Binit Patel, an economist with Goldman Sachs, says the transformation is "remarkable" and it is difficult to find a comparison in the industrialised world.
Ms Lindow believes European countries such as Germany could learn from Sweden. "In the past Germany has backed away from the reform and they have paid the price," she says.
In the 60s, 70s and 80s Sweden was regarded as "sclerotic and unable to take decisions", but it has proved much more pro-active in fields such as pension reform and spending controls than many other European countries.
"If a country is muddling along, it tends to continue to muddle along. In Sweden there was a crisis and tough decisions were taken."
However, not everyone is convinced about the country's new-found economic vigour. As Stefan Falster, economist at the Confederation of Swedish Enterprises, points out: "Sweden is not moving upwards. The accomplishment is we are not moving downwards any more."
It is certainly true that the recent economic turbulence has not left unscathed a country that is home to Europe's telecoms valley. Ericsson, the corporate flagship, the world's largest supplier of mobile networks and the cornerstone of Sweden's telecoms cluster, is cutting 45,000 jobs worldwide, many of them in Sweden.
Moreover, with the nation claiming the highest spread of share ownership in the world - about 80 per cent of adults in 2000 - the collapse in telecoms share prices has affected millions.
The dichotomy between the high-profile corporate and market setbacks and the general prosperity was apparent again last week when the telecoms sector produced more bleak tidings. Orange, the mobile operator, warned its 3G net in Sweden could be delayed by three years. On top of this Flextronics, the electronics group, said it was cutting 500 jobs because of weak demand for telecoms equipment.
Set against this grim news was the release of second quarter GDP figures that were stronger than expected, with growth at 2.1 per cent year-on- year.
Nowhere can this contrast be better seen than in the small southern town of Karlskrona. Once an unemployment black spot reliant on shipbuilding and the military, the town reinvented itself in the 1990s around the telecoms industry.
It is here that Flextronics plans to cut 300 jobs, yet Mayor Mats Johansson is relaxed. "Unemployment is still around the national average of 4 per cent and the labour market is so strong people are just sucked up elsewhere," he says. Even the shipyard is taking on staff.
In the election campaign, the opposition will point to the ballooning number of workers off sick and the failings of core public services, such as education and healthcare, once the symbols of the Social Democratic welfare state.

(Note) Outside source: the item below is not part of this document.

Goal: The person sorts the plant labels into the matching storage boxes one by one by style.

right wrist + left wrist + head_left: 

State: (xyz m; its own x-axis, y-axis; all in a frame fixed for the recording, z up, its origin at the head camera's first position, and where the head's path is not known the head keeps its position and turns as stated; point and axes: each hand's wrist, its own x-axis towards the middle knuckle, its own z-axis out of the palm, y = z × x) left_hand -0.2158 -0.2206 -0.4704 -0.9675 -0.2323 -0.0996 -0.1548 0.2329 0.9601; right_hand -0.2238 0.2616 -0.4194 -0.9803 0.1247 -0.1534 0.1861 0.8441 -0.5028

On a more fundamental level, government finances remain highly sensitive to swings in GDP. While an upturn rapidly increases tax revenues and reduces benefit spending, a slowdown has the reverse effect.
A healthy economy before the 1988 election was soon transformed into the crisis of the 1990s. The test for the revitalised "Swedish model" of high taxes and high public spending will be how it copes with an extended downturn.